There is the winery to consider as well. Ideally and romantically every great wine is made in the vineyard. And a winery is a winery is a winery, but even this part of Calera is unique. It is an old limestone processing plant built into the side of the mountain. It takes gravity flow to a new level with 7 different tiers for receiving, fermenting, crushing, and storing plus two barrel levels and a bottling and storage level. The wines are generally whole cluster fermented with indigenous yeast. The building viewed from the parking lot has a sort of Mad Max utility to it. It is perfect.

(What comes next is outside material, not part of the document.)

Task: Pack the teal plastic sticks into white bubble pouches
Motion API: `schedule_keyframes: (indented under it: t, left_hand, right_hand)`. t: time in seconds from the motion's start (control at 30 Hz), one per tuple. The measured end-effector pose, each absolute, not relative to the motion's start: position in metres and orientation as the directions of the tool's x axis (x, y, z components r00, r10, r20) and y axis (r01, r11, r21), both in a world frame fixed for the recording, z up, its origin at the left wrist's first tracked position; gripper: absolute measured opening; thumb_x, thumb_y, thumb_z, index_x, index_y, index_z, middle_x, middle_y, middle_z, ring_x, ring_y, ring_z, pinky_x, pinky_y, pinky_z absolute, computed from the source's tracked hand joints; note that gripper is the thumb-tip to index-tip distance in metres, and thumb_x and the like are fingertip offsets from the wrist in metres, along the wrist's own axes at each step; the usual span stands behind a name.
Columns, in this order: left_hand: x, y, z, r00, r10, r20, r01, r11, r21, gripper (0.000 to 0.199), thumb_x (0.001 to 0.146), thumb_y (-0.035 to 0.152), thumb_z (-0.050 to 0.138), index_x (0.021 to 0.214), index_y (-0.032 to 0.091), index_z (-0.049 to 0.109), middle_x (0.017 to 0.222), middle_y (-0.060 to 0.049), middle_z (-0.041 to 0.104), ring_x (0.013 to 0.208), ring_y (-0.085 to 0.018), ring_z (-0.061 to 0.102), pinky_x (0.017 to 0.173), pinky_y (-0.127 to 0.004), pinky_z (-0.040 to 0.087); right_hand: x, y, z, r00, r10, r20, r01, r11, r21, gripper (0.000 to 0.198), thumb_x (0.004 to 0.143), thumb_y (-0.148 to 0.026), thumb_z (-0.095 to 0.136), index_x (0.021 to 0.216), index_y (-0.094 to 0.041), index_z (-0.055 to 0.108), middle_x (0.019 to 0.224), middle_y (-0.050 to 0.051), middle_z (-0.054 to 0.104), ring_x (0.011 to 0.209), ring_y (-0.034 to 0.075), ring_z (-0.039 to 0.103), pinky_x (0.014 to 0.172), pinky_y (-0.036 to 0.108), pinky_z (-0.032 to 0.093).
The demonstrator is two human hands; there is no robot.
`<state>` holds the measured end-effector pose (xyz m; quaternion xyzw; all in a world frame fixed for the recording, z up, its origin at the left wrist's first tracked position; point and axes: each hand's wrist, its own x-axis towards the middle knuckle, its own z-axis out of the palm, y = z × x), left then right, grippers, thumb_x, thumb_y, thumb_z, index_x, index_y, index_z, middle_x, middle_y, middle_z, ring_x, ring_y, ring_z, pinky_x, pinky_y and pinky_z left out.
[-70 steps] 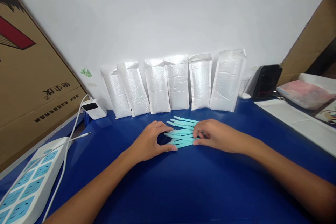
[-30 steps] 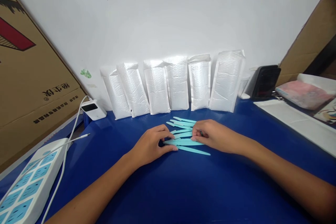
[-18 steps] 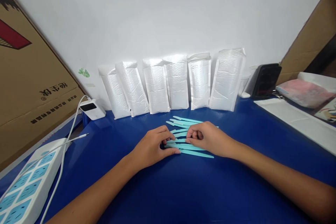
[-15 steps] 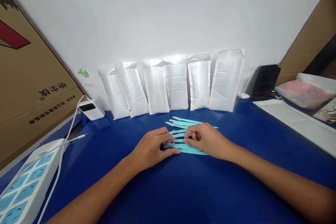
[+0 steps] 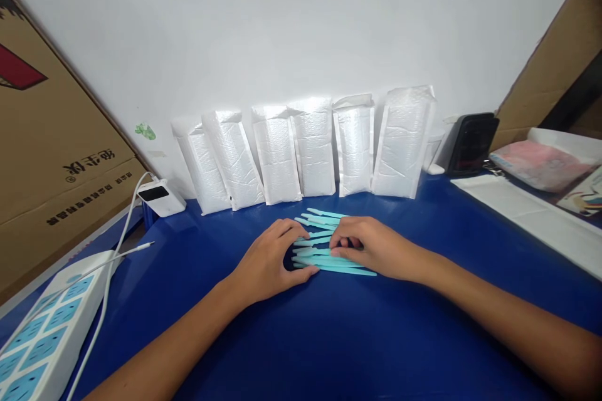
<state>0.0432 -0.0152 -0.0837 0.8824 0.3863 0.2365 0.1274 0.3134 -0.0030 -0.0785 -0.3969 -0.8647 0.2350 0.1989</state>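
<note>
Several slim teal eyebrow razors (image 5: 345, 266) lie roughly side by side on the blue tabletop (image 5: 301, 332). Around their left ends is my left hand (image 5: 270, 257), thumb and forefinger spread apart, the fingertips touching or very near the outer razors. My right hand (image 5: 371, 247) rests over the middle and right part of the bunch. Its fingers are curled, and thumb and forefinger pinch at a razor in the middle. The right ends of some razors are hidden under this hand.
White padded bubble mailers (image 5: 315, 150) stand in a row against the wall. At left are a white power bank (image 5: 162, 199), a cable and a power strip (image 5: 51, 326). A black phone-like object (image 5: 471, 143) and a flat white mailer (image 5: 527, 213) are at right.
My left thumb and forefinger have spread wider apart around the razor ends. Some razors have shifted slightly. My right hand stays almost in place, still curled over them.
</note>
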Motion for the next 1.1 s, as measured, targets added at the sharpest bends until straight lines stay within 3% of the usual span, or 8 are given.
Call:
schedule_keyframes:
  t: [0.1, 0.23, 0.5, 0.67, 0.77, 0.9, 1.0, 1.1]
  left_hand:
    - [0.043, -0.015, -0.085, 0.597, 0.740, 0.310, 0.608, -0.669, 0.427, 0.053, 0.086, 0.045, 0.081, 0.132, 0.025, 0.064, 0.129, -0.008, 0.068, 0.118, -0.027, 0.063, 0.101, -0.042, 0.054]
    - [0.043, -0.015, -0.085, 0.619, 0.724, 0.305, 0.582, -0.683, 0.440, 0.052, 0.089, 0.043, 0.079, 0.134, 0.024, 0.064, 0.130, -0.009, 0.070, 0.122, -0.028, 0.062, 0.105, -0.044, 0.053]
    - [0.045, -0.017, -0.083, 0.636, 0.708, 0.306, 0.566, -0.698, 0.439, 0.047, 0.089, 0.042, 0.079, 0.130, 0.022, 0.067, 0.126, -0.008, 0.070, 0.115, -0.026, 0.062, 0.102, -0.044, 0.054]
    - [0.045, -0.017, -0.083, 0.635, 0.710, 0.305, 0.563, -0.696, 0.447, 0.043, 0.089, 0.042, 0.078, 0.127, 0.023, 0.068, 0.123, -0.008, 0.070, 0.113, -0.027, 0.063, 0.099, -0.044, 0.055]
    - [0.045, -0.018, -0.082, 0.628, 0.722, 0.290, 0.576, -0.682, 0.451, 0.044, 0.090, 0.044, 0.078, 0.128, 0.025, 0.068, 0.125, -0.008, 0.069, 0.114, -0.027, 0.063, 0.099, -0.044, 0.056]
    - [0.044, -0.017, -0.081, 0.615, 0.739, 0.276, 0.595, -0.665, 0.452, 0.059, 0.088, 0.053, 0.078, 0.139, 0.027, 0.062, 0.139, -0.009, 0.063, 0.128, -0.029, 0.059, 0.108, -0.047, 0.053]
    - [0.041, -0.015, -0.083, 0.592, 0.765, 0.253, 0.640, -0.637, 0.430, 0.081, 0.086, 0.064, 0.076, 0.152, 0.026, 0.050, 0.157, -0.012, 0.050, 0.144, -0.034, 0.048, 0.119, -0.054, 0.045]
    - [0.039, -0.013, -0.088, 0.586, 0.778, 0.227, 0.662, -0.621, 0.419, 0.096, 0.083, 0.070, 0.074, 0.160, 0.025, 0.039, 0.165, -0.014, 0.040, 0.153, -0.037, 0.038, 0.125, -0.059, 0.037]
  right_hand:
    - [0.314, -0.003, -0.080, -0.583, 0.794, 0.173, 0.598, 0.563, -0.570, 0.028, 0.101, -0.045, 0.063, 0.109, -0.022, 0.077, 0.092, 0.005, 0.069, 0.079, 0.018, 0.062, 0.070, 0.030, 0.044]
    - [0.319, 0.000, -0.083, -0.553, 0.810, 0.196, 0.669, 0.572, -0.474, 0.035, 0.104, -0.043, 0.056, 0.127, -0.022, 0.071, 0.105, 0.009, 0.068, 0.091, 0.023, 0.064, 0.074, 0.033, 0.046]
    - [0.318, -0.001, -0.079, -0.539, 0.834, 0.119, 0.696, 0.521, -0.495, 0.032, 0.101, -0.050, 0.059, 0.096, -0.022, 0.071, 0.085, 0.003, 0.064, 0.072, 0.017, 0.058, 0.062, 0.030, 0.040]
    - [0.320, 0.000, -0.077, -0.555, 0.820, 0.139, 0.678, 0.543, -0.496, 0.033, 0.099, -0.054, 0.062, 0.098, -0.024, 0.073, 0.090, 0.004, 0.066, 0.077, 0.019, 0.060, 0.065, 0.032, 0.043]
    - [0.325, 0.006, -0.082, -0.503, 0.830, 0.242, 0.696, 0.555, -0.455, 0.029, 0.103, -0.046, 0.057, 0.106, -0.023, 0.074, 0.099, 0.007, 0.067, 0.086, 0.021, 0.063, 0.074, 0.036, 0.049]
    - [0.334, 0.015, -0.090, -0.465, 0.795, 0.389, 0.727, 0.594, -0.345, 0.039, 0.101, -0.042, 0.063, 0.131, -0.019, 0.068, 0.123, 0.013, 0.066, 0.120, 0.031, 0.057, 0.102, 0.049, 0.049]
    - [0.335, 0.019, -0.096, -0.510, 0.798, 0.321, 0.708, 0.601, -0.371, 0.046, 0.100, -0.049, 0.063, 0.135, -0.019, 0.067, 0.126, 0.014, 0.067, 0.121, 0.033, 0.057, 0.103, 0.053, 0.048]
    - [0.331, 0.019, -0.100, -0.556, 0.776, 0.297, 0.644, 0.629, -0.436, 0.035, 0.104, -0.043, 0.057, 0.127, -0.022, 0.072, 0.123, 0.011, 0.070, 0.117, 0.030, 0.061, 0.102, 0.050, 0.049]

I wanted to visit the vineyards on Mt. Harlan to get a visual and visceral idea of the Mills vineyard. I had just tasted through the vertical that we are offering at Nopa and the flavors and nuances were still fresh in my mind. I hoped to see the Mills Vineyard and have everything I was seeing click cleanly into place with everything that I had tasted. This did not occur exactly as planned. The Mills Vineyard does make more sense to me now. The gently south facing slope, the hills to the west, the creek bed at the bottom and the open aspect to the east - all of these things can be worked into the equation that is the Mills Pinot Noir. But the real epiphany was of a broader scope. It involved the personality of the Calera Wine Company as a whole and of the wines in general. The entire lineup makes more sense now - not just the individual personality of the different vineyards, but also of the company and the people behind it. No matter how many times I visit a winery or vineyards and feel this understanding blossom, it never ceases to amaze and enthrall me. It is proof to me over and over again that the most valuable and lasting thing a wine can offer is sense of place.